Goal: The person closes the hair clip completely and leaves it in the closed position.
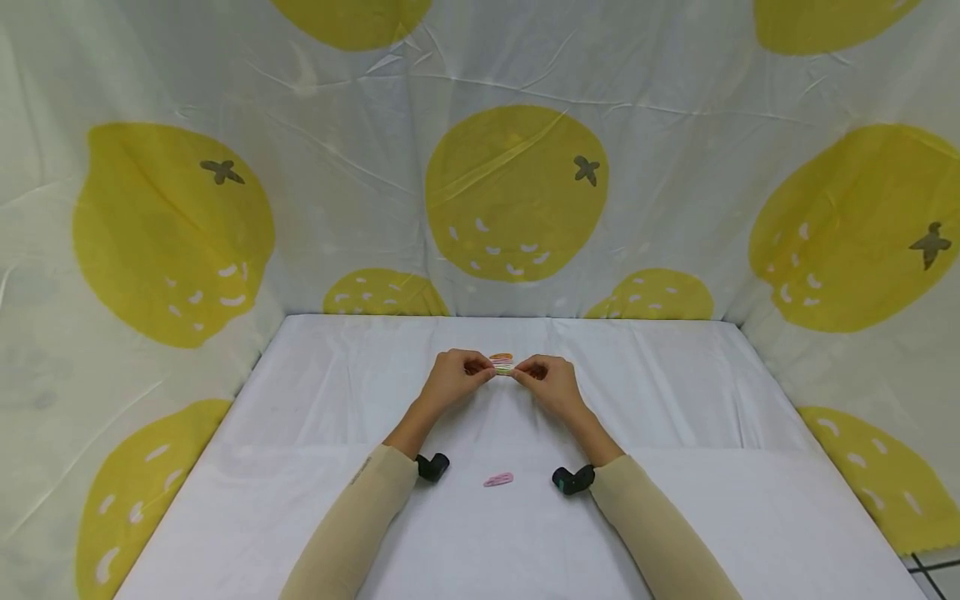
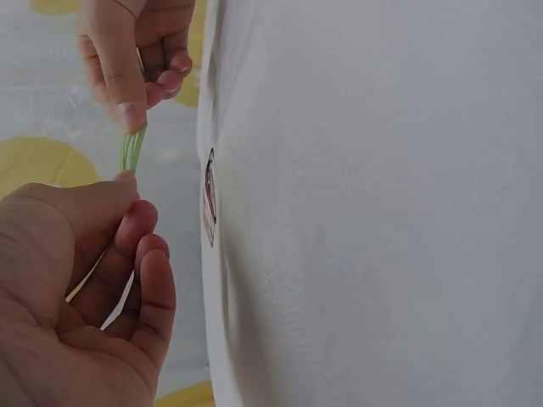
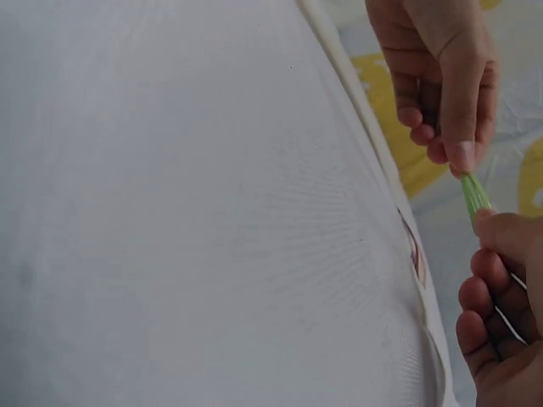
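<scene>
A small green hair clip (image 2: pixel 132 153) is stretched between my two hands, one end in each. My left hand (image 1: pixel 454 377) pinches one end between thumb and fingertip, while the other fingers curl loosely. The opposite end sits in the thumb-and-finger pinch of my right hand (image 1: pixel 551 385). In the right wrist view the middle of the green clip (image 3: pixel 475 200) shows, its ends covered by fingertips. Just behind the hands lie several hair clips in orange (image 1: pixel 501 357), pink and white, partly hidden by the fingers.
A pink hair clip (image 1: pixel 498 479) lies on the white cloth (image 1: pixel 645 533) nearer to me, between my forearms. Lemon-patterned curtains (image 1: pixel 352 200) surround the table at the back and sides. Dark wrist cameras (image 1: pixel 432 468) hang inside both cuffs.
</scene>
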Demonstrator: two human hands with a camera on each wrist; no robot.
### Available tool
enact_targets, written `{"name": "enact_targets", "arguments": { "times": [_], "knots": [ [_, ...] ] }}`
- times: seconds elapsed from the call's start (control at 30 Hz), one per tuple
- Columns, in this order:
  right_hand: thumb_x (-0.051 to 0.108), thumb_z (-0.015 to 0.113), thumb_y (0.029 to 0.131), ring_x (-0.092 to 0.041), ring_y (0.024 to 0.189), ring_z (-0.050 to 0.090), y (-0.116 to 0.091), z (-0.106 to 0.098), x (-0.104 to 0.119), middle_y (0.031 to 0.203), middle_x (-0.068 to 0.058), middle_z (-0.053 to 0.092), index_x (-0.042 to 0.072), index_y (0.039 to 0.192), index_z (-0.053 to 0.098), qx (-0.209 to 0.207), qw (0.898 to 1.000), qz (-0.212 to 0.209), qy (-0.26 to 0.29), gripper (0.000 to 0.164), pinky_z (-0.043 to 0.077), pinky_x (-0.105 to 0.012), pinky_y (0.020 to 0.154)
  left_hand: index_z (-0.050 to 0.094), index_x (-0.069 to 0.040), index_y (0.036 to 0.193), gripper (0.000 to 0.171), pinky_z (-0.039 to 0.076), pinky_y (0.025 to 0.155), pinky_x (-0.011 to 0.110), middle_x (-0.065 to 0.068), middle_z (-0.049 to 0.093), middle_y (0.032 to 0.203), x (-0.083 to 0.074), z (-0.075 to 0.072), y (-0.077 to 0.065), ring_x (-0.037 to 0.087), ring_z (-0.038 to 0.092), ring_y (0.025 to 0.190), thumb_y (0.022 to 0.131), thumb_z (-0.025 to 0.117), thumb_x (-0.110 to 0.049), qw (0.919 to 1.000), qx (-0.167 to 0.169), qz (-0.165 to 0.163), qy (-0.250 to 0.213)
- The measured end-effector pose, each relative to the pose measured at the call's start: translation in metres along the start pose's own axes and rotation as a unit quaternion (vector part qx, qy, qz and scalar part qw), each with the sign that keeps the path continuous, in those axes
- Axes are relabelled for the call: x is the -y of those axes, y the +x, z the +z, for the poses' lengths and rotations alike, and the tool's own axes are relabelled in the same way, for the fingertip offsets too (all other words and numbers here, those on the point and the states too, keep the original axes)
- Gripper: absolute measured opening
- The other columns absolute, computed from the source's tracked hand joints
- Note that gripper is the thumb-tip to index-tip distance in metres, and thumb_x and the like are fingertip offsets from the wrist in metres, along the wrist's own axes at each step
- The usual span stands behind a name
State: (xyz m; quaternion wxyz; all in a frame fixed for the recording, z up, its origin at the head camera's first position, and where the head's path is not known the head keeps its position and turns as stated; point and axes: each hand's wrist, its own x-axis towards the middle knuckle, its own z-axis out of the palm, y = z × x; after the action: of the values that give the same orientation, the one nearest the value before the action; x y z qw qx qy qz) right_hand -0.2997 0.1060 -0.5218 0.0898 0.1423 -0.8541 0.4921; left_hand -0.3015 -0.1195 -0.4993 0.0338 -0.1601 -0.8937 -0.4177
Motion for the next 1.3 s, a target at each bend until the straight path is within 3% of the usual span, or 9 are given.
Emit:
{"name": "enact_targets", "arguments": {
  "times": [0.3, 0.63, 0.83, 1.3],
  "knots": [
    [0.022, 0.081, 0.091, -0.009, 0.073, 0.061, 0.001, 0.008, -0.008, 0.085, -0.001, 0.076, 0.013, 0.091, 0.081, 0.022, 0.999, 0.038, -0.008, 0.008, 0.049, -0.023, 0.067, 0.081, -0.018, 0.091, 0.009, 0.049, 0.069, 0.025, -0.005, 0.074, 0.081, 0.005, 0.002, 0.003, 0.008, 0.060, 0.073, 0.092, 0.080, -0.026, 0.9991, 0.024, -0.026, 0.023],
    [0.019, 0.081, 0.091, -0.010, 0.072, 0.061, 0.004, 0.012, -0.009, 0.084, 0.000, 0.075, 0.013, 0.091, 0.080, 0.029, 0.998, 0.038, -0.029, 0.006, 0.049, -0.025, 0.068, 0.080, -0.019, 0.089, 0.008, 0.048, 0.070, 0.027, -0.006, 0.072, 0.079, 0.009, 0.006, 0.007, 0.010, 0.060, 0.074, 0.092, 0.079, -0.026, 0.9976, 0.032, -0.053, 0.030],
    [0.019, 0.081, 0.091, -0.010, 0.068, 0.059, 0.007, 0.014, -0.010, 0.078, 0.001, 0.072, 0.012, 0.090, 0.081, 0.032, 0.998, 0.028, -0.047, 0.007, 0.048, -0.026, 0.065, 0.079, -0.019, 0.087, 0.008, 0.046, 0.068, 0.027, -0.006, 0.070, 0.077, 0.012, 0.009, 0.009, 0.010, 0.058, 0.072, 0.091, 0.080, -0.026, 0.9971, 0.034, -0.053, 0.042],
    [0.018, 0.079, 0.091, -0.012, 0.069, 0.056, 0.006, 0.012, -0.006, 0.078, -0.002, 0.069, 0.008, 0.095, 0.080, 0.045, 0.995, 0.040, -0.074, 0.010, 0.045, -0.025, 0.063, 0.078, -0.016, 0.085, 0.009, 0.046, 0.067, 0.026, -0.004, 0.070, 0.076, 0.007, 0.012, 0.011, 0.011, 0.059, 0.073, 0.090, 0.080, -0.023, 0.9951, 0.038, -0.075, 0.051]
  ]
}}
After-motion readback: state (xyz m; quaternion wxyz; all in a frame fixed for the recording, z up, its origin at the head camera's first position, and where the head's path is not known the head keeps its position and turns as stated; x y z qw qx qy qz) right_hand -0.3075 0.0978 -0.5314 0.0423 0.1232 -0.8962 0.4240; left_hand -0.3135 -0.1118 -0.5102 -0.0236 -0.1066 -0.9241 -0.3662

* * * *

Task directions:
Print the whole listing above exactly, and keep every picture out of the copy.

Solution for this task:
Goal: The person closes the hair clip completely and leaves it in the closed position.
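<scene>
A small green hair clip (image 2: pixel 132 153) is stretched between my two hands, one end in each. My left hand (image 1: pixel 454 377) pinches one end between thumb and fingertip, while the other fingers curl loosely. The opposite end sits in the thumb-and-finger pinch of my right hand (image 1: pixel 551 385). In the right wrist view the middle of the green clip (image 3: pixel 475 200) shows, its ends covered by fingertips. Just behind the hands lie several hair clips in orange (image 1: pixel 501 357), pink and white, partly hidden by the fingers.
A pink hair clip (image 1: pixel 498 479) lies on the white cloth (image 1: pixel 645 533) nearer to me, between my forearms. Lemon-patterned curtains (image 1: pixel 352 200) surround the table at the back and sides. Dark wrist cameras (image 1: pixel 432 468) hang inside both cuffs.
</scene>
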Demonstrator: two human hands with a camera on each wrist; no robot.
### Available tool
enact_targets, written `{"name": "enact_targets", "arguments": { "times": [_], "knots": [ [_, ...] ] }}`
- times: seconds elapsed from the call's start (control at 30 Hz), one per tuple
- Columns, in this order:
  right_hand: thumb_x (-0.051 to 0.108), thumb_z (-0.015 to 0.113), thumb_y (0.029 to 0.131), ring_x (-0.092 to 0.041), ring_y (0.024 to 0.189), ring_z (-0.050 to 0.090), y (-0.116 to 0.091), z (-0.106 to 0.098), x (-0.104 to 0.119), middle_y (0.031 to 0.203), middle_x (-0.068 to 0.058), middle_z (-0.053 to 0.092), index_x (-0.042 to 0.072), index_y (0.039 to 0.192), index_z (-0.053 to 0.098), qx (-0.209 to 0.207), qw (0.898 to 1.000), qz (-0.212 to 0.209), qy (-0.26 to 0.29), gripper (0.000 to 0.164), pinky_z (-0.043 to 0.077), pinky_x (-0.105 to 0.012), pinky_y (0.020 to 0.154)
  left_hand: index_z (-0.050 to 0.094), index_x (-0.069 to 0.040), index_y (0.036 to 0.193), gripper (0.000 to 0.171), pinky_z (-0.039 to 0.076), pinky_y (0.025 to 0.155), pinky_x (-0.011 to 0.110), middle_x (-0.065 to 0.068), middle_z (-0.049 to 0.093), middle_y (0.032 to 0.203), x (-0.083 to 0.074), z (-0.075 to 0.072), y (-0.077 to 0.065), ring_x (-0.037 to 0.087), ring_z (-0.038 to 0.092), ring_y (0.025 to 0.190), thumb_y (0.022 to 0.131), thumb_z (-0.025 to 0.117), thumb_x (-0.110 to 0.049), qw (0.919 to 1.000), qx (-0.167 to 0.169), qz (-0.165 to 0.163), qy (-0.250 to 0.213)
- The measured end-effector pose, each relative to the pose measured at the call's start: translation in metres along the start pose's own axes and rotation as a unit quaternion (vector part qx, qy, qz and scalar part qw), each with the sign that keeps the path continuous, in those axes
- Axes are relabelled for the call: x is the -y of those axes, y the +x, z the +z, for the poses' lengths and rotations alike, and the tool's own axes are relabelled in the same way, for the fingertip offsets too (all other words and numbers here, those on the point and the states too, keep the original axes)
- Gripper: absolute measured opening
- The other columns absolute, computed from the source's tracked hand joints
- Note that gripper is the thumb-tip to index-tip distance in metres, and thumb_x and the like are fingertip offsets from the wrist in metres, along the wrist's own axes at each step
- The usual span stands behind a name
State: (xyz m; quaternion wxyz; all in a frame fixed for the recording, z up, its origin at the head camera's first position, and where the head's path is not known the head keeps its position and turns as stated; point and axes: each hand's wrist, its own x-axis towards the middle knuckle, its own z-axis out of the palm, y = z × x; after the action: of the values that give the same orientation, the one nearest the value before the action; x y z qw qx qy qz) right_hand -0.2997 0.1060 -0.5218 0.0898 0.1423 -0.8541 0.4921; left_hand -0.3015 -0.1195 -0.4993 0.0338 -0.1601 -0.8937 -0.4177
Motion for the next 1.3 s, a target at each bend until the straight path is within 3% of the usual span, or 9 are given.
Emit:
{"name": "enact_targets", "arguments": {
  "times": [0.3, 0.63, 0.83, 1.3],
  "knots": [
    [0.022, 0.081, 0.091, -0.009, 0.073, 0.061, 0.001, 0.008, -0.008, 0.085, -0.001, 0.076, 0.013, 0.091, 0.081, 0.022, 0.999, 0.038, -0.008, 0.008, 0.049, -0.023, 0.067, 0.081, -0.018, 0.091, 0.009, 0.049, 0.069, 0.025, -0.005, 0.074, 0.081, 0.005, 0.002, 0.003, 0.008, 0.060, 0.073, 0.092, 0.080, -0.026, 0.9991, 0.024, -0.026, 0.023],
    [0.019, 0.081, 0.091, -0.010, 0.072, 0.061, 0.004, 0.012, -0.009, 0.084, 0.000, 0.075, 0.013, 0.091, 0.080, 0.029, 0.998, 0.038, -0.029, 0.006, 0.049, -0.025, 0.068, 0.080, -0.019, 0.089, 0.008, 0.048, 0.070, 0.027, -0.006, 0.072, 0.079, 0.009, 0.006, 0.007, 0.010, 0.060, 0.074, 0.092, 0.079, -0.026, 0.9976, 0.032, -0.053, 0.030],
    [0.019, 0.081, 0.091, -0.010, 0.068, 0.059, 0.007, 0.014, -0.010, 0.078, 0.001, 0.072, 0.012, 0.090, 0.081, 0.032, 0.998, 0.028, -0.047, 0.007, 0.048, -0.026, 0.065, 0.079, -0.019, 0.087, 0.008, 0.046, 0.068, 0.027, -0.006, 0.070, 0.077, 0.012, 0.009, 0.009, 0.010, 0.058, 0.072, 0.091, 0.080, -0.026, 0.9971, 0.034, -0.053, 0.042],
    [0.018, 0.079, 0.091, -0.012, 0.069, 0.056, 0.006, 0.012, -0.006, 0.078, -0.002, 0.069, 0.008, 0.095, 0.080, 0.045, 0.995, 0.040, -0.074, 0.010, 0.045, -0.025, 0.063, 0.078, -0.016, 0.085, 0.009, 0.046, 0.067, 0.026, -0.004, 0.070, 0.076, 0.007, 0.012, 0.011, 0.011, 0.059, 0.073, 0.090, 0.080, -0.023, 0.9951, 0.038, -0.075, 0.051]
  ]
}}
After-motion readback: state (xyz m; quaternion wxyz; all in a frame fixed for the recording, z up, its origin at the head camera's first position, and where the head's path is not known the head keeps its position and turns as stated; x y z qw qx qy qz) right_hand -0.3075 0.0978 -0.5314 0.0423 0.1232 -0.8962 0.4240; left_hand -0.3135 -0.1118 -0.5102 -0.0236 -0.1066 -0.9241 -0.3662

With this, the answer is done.